### PROMPT:
Output exactly the lines that come between the start of the material and the line containing "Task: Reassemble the", both ends included, with the pictures omitted.

### RECORD EXTRACTS:
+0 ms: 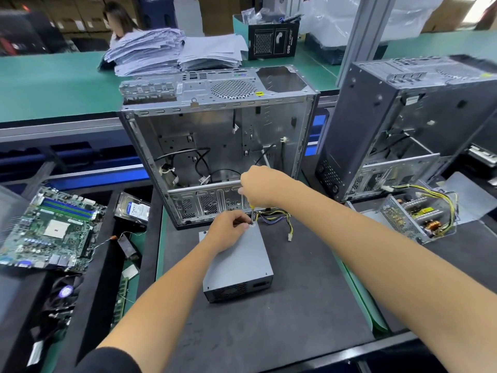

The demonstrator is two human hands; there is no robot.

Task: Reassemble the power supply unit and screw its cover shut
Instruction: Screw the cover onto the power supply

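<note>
A: Position of the power supply unit?

B: Closed grey box, flat on the dark mat, directly under the left hand. Vented end faces the person. Its cable bundle leaves the far end, just beyond both hands, and trails to the right.

A: Left hand?

B: Fingers curled, resting on the far right corner of the cover. Fingertips pinch at the shaft of the screwdriver near its tip. Whether a screw sits under the tip, cannot tell; too small.

A: Right hand?

B: Above and slightly beyond the left hand. Fist closed round the screwdriver handle, a sliver of yellow showing below the fingers. Shaft points straight down at that same corner.

A: Surroundings?

B: Beyond both hands, an open computer case lying with its interior facing the person, loose black cables inside. Right of the right arm, a second case standing, and in front of it an opened power supply with its board and yellow wires exposed. Left of the left arm, a motherboard and a hard drive.
</note>
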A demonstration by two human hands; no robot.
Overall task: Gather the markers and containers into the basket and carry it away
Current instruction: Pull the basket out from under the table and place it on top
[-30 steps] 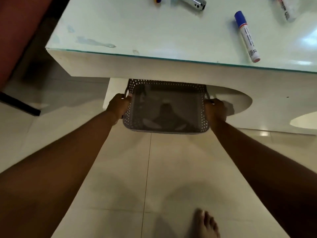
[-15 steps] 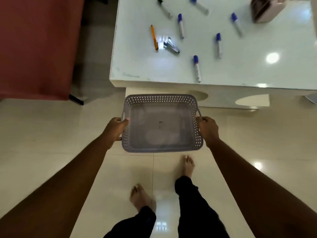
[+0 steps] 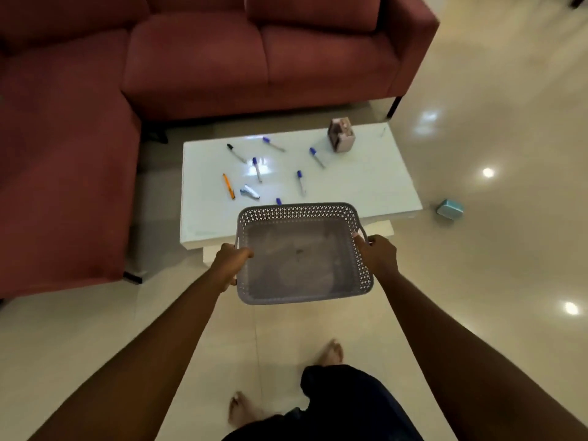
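Basket (image 3: 304,291), empty, hangs level at the table's (image 3: 366,186) near edge, left grip (image 3: 229,264) and right grip (image 3: 378,254) clamped on its side rims, ready for scattered markers (image 3: 300,182).

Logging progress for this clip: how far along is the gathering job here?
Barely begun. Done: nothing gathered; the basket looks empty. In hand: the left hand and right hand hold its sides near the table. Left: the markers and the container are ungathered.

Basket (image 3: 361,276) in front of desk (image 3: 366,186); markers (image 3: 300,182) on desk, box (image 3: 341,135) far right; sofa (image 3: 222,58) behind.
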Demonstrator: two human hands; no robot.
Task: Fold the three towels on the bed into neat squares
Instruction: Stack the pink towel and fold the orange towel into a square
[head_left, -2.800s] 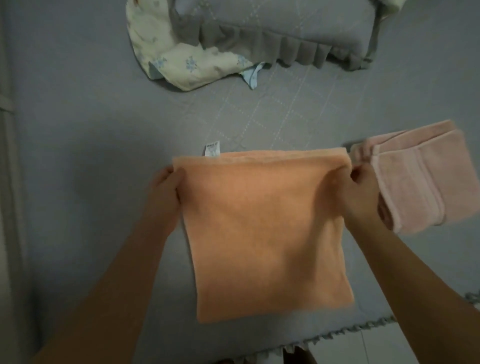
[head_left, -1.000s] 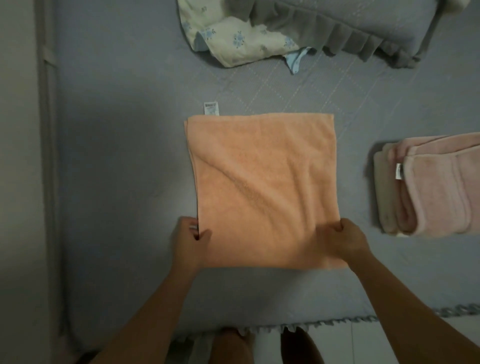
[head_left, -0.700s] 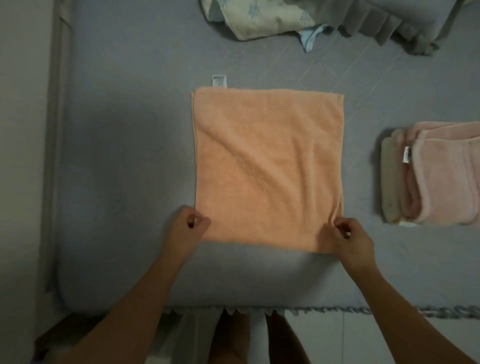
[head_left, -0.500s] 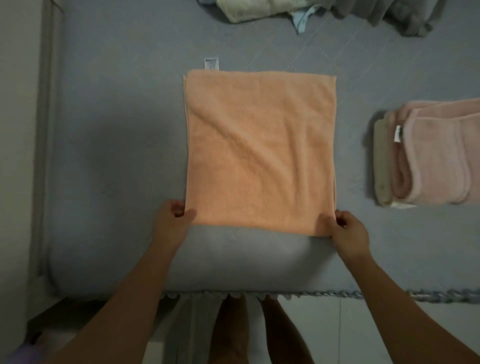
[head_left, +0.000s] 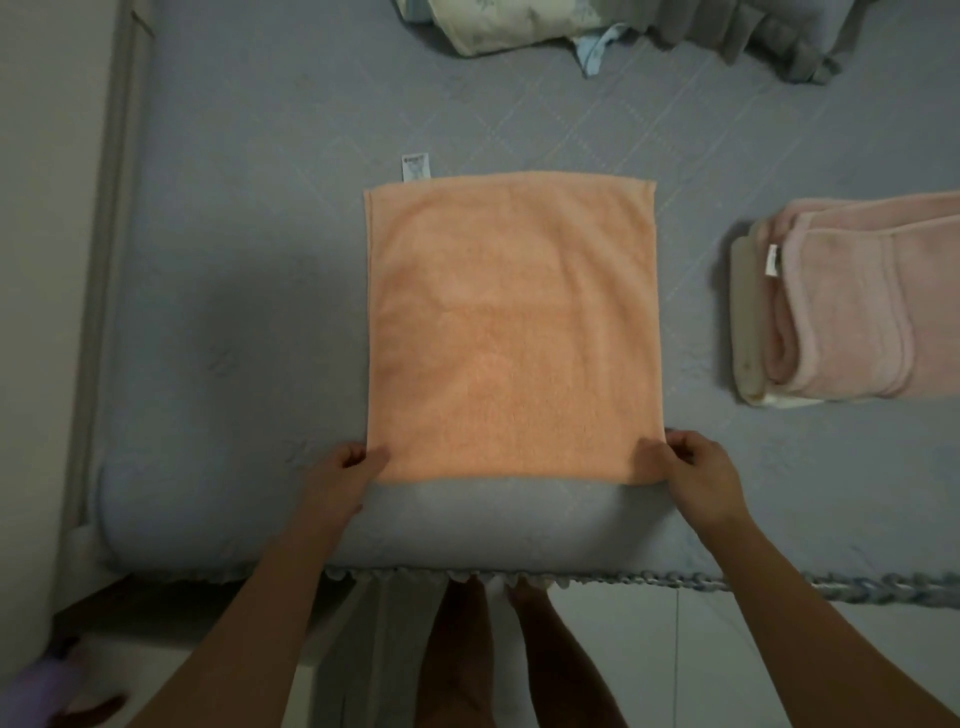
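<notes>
Orange towel (head_left: 511, 332) flat, left hand (head_left: 345, 470) fingers pinching near corner, right hand (head_left: 696, 467) fingers likewise

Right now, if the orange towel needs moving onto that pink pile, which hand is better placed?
The right hand, probably. It pinches the orange towel's near right corner, on the side where the pink pile lies. The left hand holds the far-side corner.
</notes>
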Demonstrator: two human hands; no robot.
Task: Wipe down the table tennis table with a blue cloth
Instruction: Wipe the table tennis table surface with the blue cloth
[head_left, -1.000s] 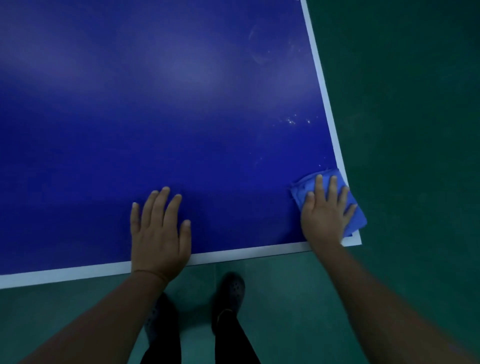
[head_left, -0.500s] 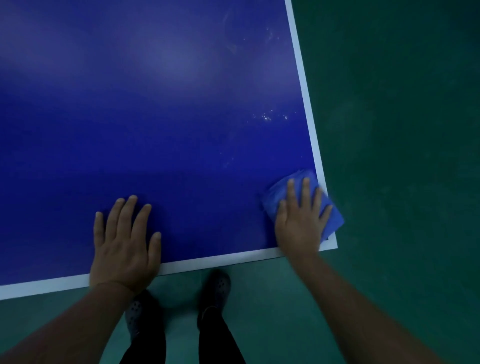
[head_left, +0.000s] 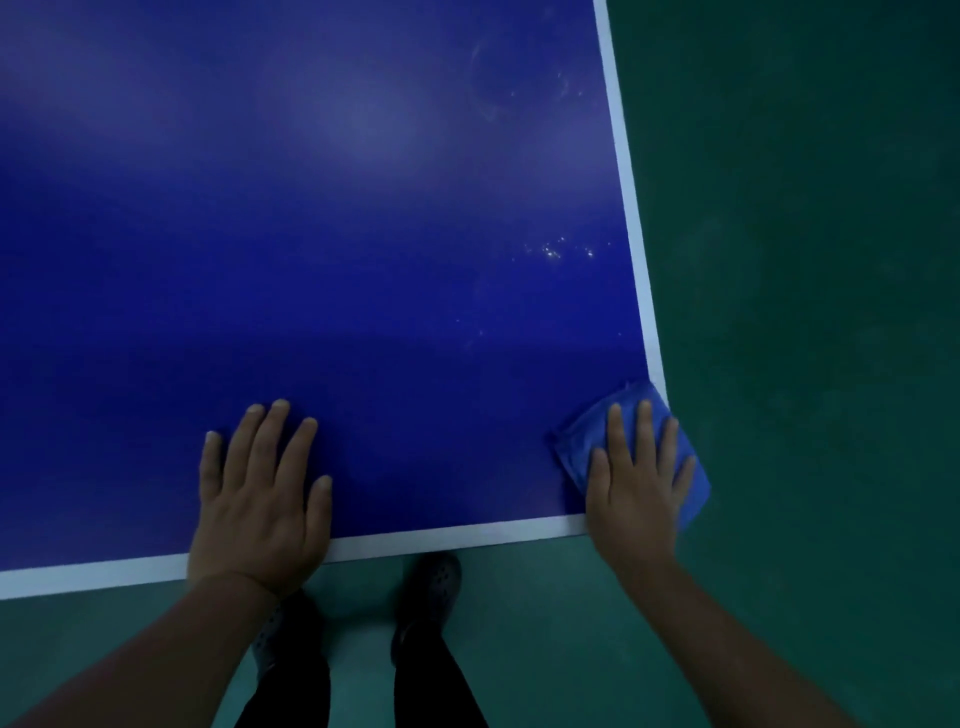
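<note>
The big dark blue surface (head_left: 363, 260) fills the view. The right hand (head_left: 636, 488), fingers straight, presses the folded blue cloth (head_left: 576, 447) onto the near right corner to wipe. The left hand (head_left: 260, 499) lies flat, likely for support.

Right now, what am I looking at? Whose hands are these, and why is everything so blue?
This picture comes from a camera worn on a person's head, looking down, so you see what that person sees. The two hands are the person's own. The big blue surface is a table tennis table, with a white line along its edges. You are looking at its near right corner. The left hand lies flat on the bare table, fingers straight, holding nothing. The right hand lies flat on a folded blue cloth at the corner, pressing it down with straight fingers. Part of the cloth hangs over the edge. Small shiny specks sit on the table farther up, near the right edge. Below the table you can see the green floor and the person's dark shoes.
</note>
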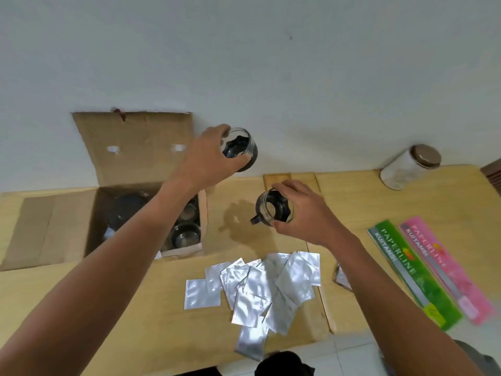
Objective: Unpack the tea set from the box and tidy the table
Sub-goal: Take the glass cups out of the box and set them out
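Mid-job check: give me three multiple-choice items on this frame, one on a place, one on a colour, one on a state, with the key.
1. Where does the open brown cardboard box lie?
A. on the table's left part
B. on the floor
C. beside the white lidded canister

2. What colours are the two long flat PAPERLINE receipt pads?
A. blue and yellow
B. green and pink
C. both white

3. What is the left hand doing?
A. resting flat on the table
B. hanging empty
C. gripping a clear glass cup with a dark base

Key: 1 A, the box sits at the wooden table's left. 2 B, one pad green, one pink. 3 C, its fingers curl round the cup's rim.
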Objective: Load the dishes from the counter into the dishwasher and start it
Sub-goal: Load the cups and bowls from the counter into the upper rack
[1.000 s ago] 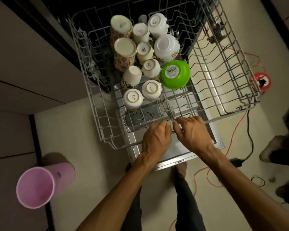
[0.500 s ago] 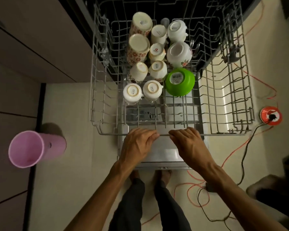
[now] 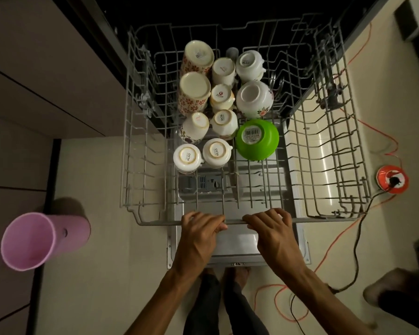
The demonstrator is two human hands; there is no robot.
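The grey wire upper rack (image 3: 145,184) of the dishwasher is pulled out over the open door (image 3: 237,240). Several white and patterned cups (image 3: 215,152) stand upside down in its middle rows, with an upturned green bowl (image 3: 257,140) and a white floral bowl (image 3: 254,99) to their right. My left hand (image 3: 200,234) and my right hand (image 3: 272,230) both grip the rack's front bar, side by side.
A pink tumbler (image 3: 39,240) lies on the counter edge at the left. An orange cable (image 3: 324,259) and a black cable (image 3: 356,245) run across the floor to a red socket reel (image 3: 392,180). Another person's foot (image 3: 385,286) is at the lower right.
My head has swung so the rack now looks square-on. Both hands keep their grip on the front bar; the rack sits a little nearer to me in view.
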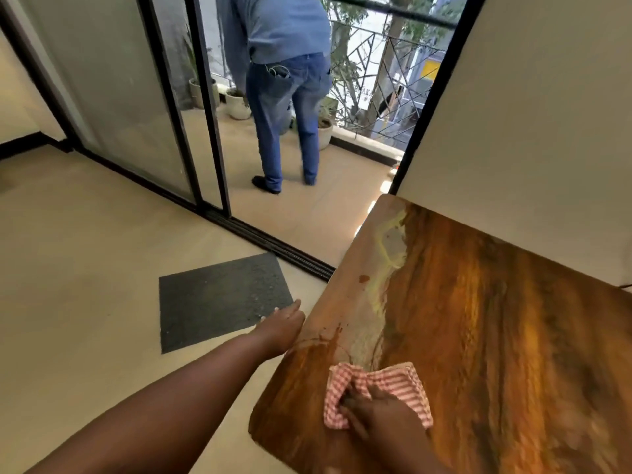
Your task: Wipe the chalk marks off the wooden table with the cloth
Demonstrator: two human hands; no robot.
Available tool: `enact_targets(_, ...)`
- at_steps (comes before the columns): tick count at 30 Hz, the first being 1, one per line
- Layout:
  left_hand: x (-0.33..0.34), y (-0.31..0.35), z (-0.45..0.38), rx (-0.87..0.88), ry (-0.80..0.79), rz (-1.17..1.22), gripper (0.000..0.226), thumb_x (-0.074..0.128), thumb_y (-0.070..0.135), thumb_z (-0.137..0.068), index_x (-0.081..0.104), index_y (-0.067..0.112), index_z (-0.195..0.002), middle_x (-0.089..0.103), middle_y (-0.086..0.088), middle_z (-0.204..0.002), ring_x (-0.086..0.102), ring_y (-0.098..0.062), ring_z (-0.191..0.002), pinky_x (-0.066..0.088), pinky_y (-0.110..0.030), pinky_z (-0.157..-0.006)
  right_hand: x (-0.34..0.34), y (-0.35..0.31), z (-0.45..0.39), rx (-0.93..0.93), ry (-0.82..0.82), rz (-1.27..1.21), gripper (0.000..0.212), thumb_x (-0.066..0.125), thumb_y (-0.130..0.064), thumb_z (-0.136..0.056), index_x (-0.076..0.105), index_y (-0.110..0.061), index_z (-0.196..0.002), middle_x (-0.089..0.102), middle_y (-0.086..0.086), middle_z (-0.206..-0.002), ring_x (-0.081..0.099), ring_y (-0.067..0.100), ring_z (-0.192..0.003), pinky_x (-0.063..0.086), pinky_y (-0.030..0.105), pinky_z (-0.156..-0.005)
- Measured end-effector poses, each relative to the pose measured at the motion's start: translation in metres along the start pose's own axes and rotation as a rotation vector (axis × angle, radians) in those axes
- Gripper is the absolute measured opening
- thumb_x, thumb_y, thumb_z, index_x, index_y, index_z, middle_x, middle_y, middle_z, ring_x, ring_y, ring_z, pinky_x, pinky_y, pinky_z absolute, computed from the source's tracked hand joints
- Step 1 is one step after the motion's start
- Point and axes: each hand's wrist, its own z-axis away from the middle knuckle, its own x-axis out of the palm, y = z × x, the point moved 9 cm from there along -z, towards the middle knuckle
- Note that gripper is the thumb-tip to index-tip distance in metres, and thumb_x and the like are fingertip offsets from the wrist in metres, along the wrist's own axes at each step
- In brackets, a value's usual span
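Right hand pressed down on the red-checked cloth, fingers bunching it, near the front left corner of the wooden table. Left hand flat and loose, gripping nothing, at the table's left edge. Pale chalk marks smeared further up. Dark mat on the floor, someone in jeans out on the balcony.

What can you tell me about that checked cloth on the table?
The cloth is red-and-white checked fabric, crumpled and folded into a bunch. It lies flat on the wooden table near its front left corner, just below the pale chalk marks. The right hand presses on it from above, fingers partly sunk into the folds.
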Motion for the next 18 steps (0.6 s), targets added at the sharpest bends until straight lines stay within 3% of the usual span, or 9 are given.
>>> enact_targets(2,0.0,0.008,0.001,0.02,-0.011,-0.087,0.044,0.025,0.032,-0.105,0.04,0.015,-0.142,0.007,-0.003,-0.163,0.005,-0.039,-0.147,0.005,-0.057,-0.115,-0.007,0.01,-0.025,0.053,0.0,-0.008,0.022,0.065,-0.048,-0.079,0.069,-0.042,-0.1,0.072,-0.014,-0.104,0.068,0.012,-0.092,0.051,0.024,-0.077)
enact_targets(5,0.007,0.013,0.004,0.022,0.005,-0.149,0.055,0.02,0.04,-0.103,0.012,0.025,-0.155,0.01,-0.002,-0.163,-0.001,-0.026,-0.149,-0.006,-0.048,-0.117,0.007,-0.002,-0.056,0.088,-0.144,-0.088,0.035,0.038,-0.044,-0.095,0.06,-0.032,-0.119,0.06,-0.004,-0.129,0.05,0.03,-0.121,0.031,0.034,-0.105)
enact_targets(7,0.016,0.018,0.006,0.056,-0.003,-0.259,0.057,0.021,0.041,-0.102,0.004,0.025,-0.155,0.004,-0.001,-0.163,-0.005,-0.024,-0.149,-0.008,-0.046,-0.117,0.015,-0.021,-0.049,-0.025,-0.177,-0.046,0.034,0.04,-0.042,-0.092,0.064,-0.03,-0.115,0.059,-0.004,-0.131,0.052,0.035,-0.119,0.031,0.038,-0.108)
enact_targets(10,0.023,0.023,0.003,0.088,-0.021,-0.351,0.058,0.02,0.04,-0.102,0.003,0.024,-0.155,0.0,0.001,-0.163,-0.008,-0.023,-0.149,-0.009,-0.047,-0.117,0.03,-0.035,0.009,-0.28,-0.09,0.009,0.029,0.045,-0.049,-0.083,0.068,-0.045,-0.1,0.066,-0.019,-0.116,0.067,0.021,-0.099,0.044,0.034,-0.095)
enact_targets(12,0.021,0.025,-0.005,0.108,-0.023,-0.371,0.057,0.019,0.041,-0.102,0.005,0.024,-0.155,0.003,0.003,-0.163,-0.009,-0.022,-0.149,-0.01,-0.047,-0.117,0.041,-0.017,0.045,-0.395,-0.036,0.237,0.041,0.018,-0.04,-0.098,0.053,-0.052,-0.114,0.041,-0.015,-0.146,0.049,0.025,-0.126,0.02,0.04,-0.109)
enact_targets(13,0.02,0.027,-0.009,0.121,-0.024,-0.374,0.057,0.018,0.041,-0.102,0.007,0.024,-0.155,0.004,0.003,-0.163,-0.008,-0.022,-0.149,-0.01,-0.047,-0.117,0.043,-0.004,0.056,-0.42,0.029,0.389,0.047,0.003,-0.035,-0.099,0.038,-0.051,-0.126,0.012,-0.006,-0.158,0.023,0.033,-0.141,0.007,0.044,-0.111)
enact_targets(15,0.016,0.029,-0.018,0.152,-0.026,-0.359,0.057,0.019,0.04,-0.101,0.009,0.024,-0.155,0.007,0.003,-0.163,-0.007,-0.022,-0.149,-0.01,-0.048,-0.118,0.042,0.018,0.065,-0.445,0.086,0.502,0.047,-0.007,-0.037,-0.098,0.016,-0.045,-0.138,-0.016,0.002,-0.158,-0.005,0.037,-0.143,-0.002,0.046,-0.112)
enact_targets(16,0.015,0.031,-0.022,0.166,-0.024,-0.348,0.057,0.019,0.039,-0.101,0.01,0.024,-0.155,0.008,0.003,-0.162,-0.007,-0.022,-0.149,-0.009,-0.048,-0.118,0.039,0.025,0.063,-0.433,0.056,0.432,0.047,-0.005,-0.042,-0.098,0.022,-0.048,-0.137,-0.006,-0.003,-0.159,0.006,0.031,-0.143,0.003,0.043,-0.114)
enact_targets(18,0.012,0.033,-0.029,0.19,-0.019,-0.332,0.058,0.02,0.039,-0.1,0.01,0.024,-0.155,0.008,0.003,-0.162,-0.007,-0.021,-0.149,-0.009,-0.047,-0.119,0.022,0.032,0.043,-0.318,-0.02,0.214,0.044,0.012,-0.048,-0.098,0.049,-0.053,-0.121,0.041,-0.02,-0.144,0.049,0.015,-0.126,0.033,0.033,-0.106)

### RESPONSE BELOW:
+0 ms: 

The demonstrator is two human hands; there is no robot.

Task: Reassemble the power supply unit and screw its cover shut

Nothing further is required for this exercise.